The fillet fatty acid profile found in this study is in accordance with the existing literature on meagre (Poli et al. 2003; Piccolo et al. 2008; Grigorakis et al. 2011; García Mesa et al. 2014). Palmitic acid (16:0), oleic acid (18:1ω9) and linolenic acid (18:2ω6) were found to be the most abundant saturated (SFA), monounsaturated (MUFA) and ω6 fatty acids, respectively. The fillet fatty acid profile was strongly correlated with the dietary fatty acid profile, following the rule for all cultured fish species (Tocher 2003).

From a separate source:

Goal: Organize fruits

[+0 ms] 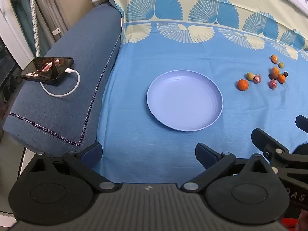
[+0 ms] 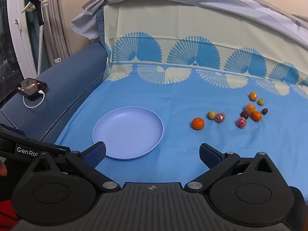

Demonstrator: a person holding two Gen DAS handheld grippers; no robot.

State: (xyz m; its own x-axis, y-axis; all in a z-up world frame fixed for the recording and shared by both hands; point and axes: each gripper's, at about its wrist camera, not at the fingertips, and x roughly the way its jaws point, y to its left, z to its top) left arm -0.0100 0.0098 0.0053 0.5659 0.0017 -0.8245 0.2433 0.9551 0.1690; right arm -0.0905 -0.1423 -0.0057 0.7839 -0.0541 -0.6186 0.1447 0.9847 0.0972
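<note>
My left gripper (image 1: pixel 149 155) hangs with its jaws spread wide and nothing between them, over bare blue cloth on the near side of the lavender plate (image 1: pixel 163 104). My right gripper (image 2: pixel 153 155) is spread just as wide and also holds nothing; in its own view its left pad overlaps the near rim of the plate (image 2: pixel 107 123), though I cannot tell whether it touches.

The plate lies empty on the blue patterned sheet (image 1: pixel 134 140). All the fruits (image 2: pixel 238 113) lie loose on the sheet to the right of the plate, well apart from it. Nearest the plate is an orange (image 2: pixel 197 123); just past it a yellowish fruit (image 2: pixel 211 115) touches a red wrapped piece (image 2: pixel 220 117). Farther right is a tight cluster of oranges, dark plums and another red wrapped piece.

Only the left wrist view shows my right gripper from outside, as black fingers cut off at the right edge. Only the right wrist view shows the rumpled grey bedding (image 2: pixel 211 3) behind the sheet. Left of the plate, on the blue padded armrest (image 1: pixel 63 96), lies a phone (image 1: pixel 48 68) with a white cable (image 1: pixel 63 88) plugged in; its screen shows only reflections.

The far fruits are small, and I cannot name the red pieces exactly.
</note>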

Fillet fat in the first trial was not affected by dietary fat, contrary to the second trial where fillet fat increased in the 43/20 dietary group. A possible explanation for this differentiation could be the difference in fish size, since the fish in the second trial reached higher final weights. It is generally observed that fat accumulation increases with fish size (Grigorakis 2010) and that, therefore, the dietary effect on fat deposits might have been more pronounced for larger fish. The elevated fillet fat content in fish that received higher dietary fat was anticipated, since this is a general rule for marine Mediterranean and other fish species (Grigorakis 2007, 2010). However, the differences in fillet fat were not reflected in the fish sensory properties. Muscular fat is an important determinant of the mouth sensation during fish fillet consumption and in particular of the ‘juiciness’ perception (Grigorakis 2007). The fact that muscular lipid difference reflects into mouth sensation has been previously identified in a comparison between wild and farmed gilthead sea bream (Grigorakis et al. 2003). Love (1992) implied that in fish species with low fillet fat contents even small changes of lipid levels can result in organoleptic quality alterations. However, in this case no sensory differences were observed in overall, between the two fish groups.

Conclusions

The rearing of meagre up to commercial size, using diets with different protein/energy ratios, showed that 43% protein combined with either 15 or 20% dietary fat is the most suitable protein level for rearing meagre. Dietary fat significantly impacts on the muscular fat of the fish and on some of the fillet fatty acids. However, these chemical differences were not translated into human-perceived sensory differences.

Disclosure statement

The authors report no conflicts of interest. The authors alone are responsible for the content and writing of this article.

Additional information

Funding

This work was funded by the Greek General Secretariat for Research and Technology, Ministry of Education, Life Long Learning and Religious Affairs, COOPERATION 2011-Partnerships of Production and Research Institutions in Focused Research and Technology Sectors. Program: “KRANIOS”.